DATASET RECORDS Block Start
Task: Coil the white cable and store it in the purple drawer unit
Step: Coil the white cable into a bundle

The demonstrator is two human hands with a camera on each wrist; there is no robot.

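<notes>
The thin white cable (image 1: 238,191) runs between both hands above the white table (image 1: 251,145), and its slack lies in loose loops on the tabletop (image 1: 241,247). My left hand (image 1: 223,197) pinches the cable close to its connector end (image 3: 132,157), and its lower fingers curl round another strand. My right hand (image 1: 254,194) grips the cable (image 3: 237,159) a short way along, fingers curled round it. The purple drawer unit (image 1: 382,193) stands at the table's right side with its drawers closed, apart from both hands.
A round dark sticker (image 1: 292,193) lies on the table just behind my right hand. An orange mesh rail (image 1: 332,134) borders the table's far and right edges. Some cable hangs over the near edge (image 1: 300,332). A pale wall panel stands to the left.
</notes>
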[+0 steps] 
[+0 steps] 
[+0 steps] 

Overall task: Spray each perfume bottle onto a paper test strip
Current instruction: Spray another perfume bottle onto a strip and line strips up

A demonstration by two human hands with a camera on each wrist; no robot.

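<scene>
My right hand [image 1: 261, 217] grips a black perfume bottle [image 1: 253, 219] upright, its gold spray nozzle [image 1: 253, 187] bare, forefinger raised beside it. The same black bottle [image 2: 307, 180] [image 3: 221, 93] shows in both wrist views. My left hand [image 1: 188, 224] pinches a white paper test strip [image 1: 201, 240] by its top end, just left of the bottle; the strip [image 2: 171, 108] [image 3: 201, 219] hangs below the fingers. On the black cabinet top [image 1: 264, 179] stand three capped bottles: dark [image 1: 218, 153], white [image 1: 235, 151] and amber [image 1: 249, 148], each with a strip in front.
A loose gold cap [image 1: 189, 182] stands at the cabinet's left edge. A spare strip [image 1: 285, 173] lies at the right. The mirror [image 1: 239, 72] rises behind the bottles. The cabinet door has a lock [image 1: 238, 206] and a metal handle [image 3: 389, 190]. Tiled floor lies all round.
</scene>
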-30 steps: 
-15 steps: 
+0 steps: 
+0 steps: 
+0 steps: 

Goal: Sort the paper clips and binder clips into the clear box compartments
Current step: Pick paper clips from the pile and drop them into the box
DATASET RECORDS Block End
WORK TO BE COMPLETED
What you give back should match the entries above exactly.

COMPLETED EXERCISE
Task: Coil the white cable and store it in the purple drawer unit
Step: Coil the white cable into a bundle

The demonstrator is two human hands with a camera on each wrist; there is no robot.

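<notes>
The thin white cable (image 1: 238,191) runs between both hands above the white table (image 1: 251,145), and its slack lies in loose loops on the tabletop (image 1: 241,247). My left hand (image 1: 223,197) pinches the cable close to its connector end (image 3: 132,157), and its lower fingers curl round another strand. My right hand (image 1: 254,194) grips the cable (image 3: 237,159) a short way along, fingers curled round it. The purple drawer unit (image 1: 382,193) stands at the table's right side with its drawers closed, apart from both hands.
A round dark sticker (image 1: 292,193) lies on the table just behind my right hand. An orange mesh rail (image 1: 332,134) borders the table's far and right edges. Some cable hangs over the near edge (image 1: 300,332). A pale wall panel stands to the left.
</notes>
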[+0 steps] 
[+0 steps] 
[+0 steps] 

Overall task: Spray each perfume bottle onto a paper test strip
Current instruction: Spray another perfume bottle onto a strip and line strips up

A demonstration by two human hands with a camera on each wrist; no robot.

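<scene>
My right hand [image 1: 261, 217] grips a black perfume bottle [image 1: 253, 219] upright, its gold spray nozzle [image 1: 253, 187] bare, forefinger raised beside it. The same black bottle [image 2: 307, 180] [image 3: 221, 93] shows in both wrist views. My left hand [image 1: 188, 224] pinches a white paper test strip [image 1: 201, 240] by its top end, just left of the bottle; the strip [image 2: 171, 108] [image 3: 201, 219] hangs below the fingers. On the black cabinet top [image 1: 264, 179] stand three capped bottles: dark [image 1: 218, 153], white [image 1: 235, 151] and amber [image 1: 249, 148], each with a strip in front.
A loose gold cap [image 1: 189, 182] stands at the cabinet's left edge. A spare strip [image 1: 285, 173] lies at the right. The mirror [image 1: 239, 72] rises behind the bottles. The cabinet door has a lock [image 1: 238, 206] and a metal handle [image 3: 389, 190]. Tiled floor lies all round.
</scene>
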-30 steps: 
-15 steps: 
+0 steps: 
+0 steps: 
+0 steps: 

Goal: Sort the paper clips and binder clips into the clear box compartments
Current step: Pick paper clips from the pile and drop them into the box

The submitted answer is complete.